Western
de Valeska Grisebach
Sélection officielle
Un Certain Regard






Europe, terre des hommes

Un groupe de travailleurs allemands débute un chantier difficile sur un site de la campagne bulgare. Cette terre étrangère éveille le sens de l'aventure de ces hommes, confrontés à leurs préjugés et à la méfiance des locaux à cause de la barrière de la langue et des différences culturelles. Les hommes vont alors tout faire pour tenter de gagner la confiance des habitants… Troisième long métrage de l’Allemande Valeska Grisebach, Western est une co-production germano-bulgare qui traite avec subtilité les thèmes des barrières linguistiques et sociales et de l’inégalité au sein des pays de l’Union européenne, tout en rendant un hommage explicite au genre westernien. L’arrivée des travailleurs allemands, à la fois prolétaires et néo-colonisateurs (ils plantent le drapeau de leur nation dès leur arrivée), va d’emblée créer une tension avec les autochtones : une chamaillerie avec des jeunes femmes au bord d’un lac, une cigarette offerte avec hostilité, le souvenir des soldats allemands violents pendant la Seconde Guerre mondiale : une série de gaffes, de malentendus mais aussi de provocations de la part des deux communautés crée une sensation d’oppression pendant tout le métrage ; et chaque tentative de rapprochement entre Allemands et Bulgares (à l’occasion d’un barbecue ou de la complicité autour d’un cheval) ne semble qu’éphémère.
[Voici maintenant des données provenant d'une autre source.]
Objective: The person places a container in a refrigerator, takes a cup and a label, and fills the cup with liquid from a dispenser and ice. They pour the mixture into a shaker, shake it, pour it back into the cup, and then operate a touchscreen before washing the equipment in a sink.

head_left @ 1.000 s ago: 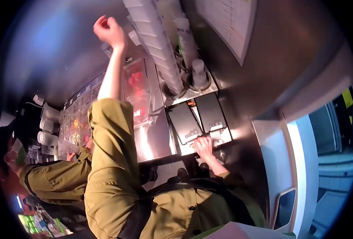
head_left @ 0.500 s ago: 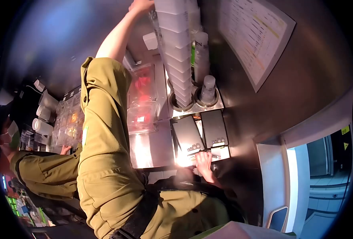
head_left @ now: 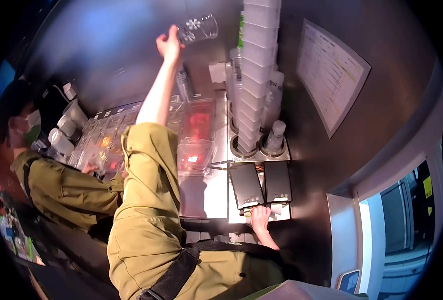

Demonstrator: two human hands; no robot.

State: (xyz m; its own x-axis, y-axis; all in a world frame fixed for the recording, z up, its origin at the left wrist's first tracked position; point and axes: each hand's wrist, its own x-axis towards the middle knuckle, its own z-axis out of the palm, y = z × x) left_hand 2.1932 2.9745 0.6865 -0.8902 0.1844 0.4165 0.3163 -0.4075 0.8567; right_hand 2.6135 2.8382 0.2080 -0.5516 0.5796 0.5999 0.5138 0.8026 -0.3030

Aussi, quand Meinhardt, le chef de chantier au visage buriné, ex-légionnaire muni de couteaux, sort de son côté taciturne dès qu’on le provoque, le drame semble inévitable…


Valeska Grisebach réussit le pari d’inscrire son synopsis d’actualité (les débats autour des travailleurs détachés) dans le cadre des codes des films de Ford ou Mann, en opposant violence et civilisation et en utilisant avec adresse le décor naturel, bien épaulée par son caméraman Bernhard Keller. À ce propos, la réalisatrice a précisé dans le dossier de presse : « Je n’ai pas vu l’expatriation des hommes allemands vers un chantier de construction dans un pays étranger comme une situation strictement réaliste, un récit naturaliste. Je me suis intéressée à ce thème en raison de son exagération : au premier regard, je voulais que le paysage apparaisse exotique et fascinant. Je voulais immédiatement attirer l’attention sur les hommes. Soudain, ils semblent différents de ce qu’ils sont chez eux. Pendant un bref moment, ils peuvent se bercer de l’illusion qu’ils sont seuls et peuvent s’approprier le paysage comme une découverte ». Sur le plan formel, le résultat est séduisant, et la démarche de Grisebach n’est pas sans évoquer celle d’autres cinéastes ayant revisité le western, tels Nassim Amaouche dans Adieu Gary ou Taylor Sheridan dans Wind River. Plus convenue nous semble la trame narrative, qui peine à soutenir l’attention durant toute la projection. Il manque sans doute à Valeska Grisebach la profondeur d’écriture d’une Maren Ade (Toni Erdmann). Malgré cette réserve, on recommandera cette chronique ouvrière contemporaine pour l'originalité de son projet et la qualité de son travail visuel.

Gérard Crespo


1h40 - Allemagne, Bulgarie, Autriche - Scénario : Valeska GRISEBACH - Interprétation : Meinhard NEUMANN, Reinhardt WETREK, Waldemar ZANG, Detlef SCHAICH, Vyara BORISOVA, Kevin BASHEV.